Perusahaan Dipaksa Memotong Kekuatan Staff
Perusahaan mitra Bitfurry tersebut dipaksa untuk memotong kekuatan staff-nya karena pendapatan tidak sesuai.

Seorang mantan karyawan perusahaan yang berbicara dengan CBC News mengatakan bahwa perusahaan telah memberhentikan sekitar 25 persen dari kekuatan staffnya di seluruh dunia.
Mengomentari situasi tersebut, sumber anonim mengatakan :
“Harga listrik naik, dan Bitcoin turun. Dalam Drumheller, kami mengharapkan beberapa bentuk PHK, tetapi tidak dalam jumlah massa yang kami miliki. Pada saat itu, kami baru mulai online, sepenuhnya efisien”.

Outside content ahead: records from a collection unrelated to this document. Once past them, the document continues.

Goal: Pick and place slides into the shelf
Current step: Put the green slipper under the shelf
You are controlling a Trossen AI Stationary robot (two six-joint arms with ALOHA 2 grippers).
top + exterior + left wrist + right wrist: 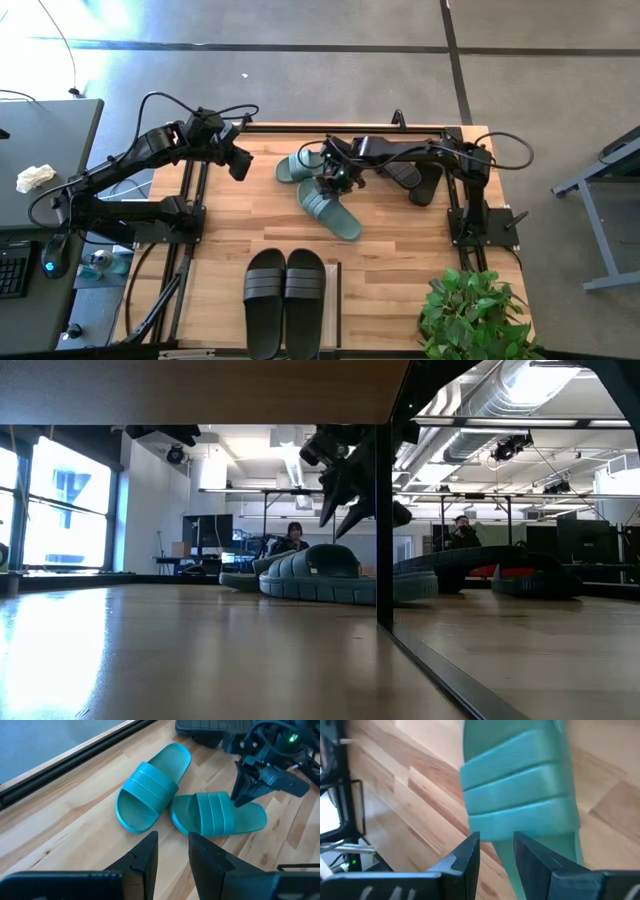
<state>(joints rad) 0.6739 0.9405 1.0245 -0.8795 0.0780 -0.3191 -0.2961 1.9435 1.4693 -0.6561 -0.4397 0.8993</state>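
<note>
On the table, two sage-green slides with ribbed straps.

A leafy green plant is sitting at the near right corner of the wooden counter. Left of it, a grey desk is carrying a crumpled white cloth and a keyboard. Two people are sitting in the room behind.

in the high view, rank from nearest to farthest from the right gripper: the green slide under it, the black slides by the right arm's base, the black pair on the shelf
1. Green slide, directly under the right gripper, mid-table.
2. Black slides, beside the right arm, at the far right of the table.
3. Black pair on the shelf, at the near edge.
</note>
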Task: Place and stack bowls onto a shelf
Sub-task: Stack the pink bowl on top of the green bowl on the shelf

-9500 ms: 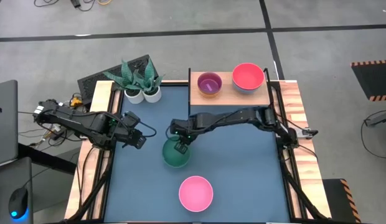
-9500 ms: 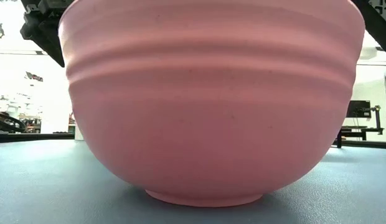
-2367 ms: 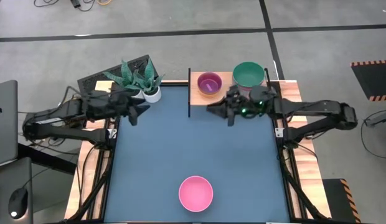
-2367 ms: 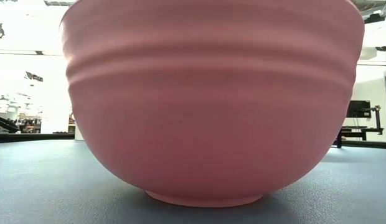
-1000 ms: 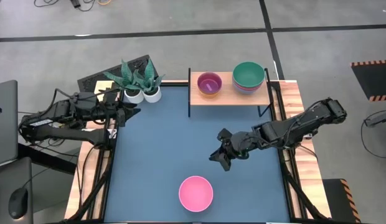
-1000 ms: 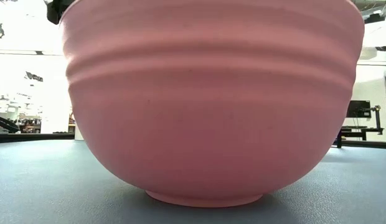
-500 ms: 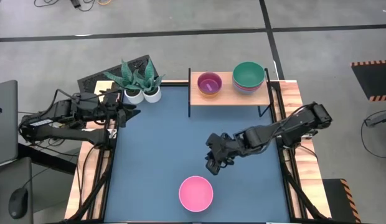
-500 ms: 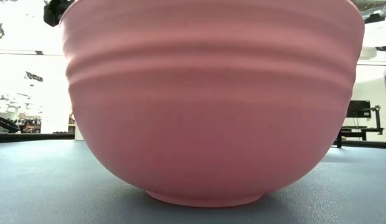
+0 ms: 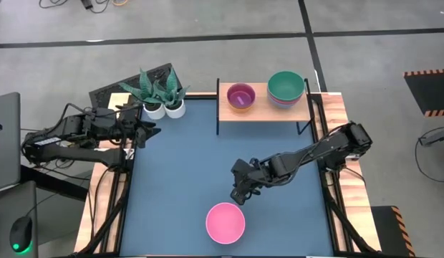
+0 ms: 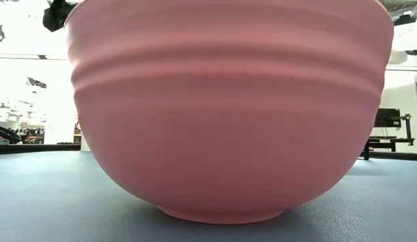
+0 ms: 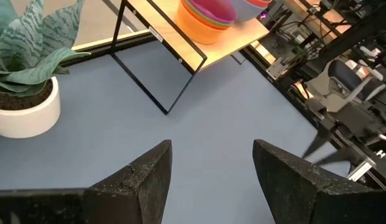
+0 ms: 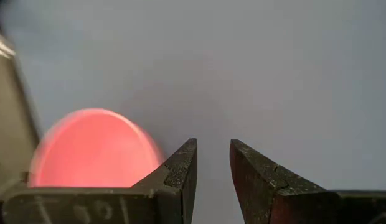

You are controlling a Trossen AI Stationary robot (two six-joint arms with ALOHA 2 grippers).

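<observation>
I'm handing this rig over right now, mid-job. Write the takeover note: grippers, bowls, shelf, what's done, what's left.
Right gripper: open and empty, out over the table just short of the pink bowl.
Left gripper: open and empty, parked at the table's left edge beside the potted plants.
Shelf: the purple bowl's stack sits at its left, the green-topped stack at its right.
Done: every bowl in view except the pink one is on the shelf.
Left: grasp the pink bowl, alone on the table near the front edge, and stack it on the shelf, probably on the green stack.
</observation>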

Menurut mantan karyawan yang tidak disebutkan namanya itu, jumlah anggota staff yang terkena dampak ternyata mengejutkan karena mereka hanya beberapa orang. Namun, perusahaan telah membebaskan setengah dari kru operasi pusat data dari pekerjaan mereka.

Dalam kemitraan dengan perusahaan blockchain Bitfury, Hut 8 mengoperasikan 85 pusat data di Drumheller dan Medicine Hat. Laporan menunjukkan bahwa perusahaan telah menambang lebih dari 7,000 Bitcoin (BTC) sejak mulai beroperasi pada Desember 2017. Itu tepat pada saat pasar meta uang kripto mengalami kenaikan besar-besaran dengan harga BTC hampir mencapai $20,000.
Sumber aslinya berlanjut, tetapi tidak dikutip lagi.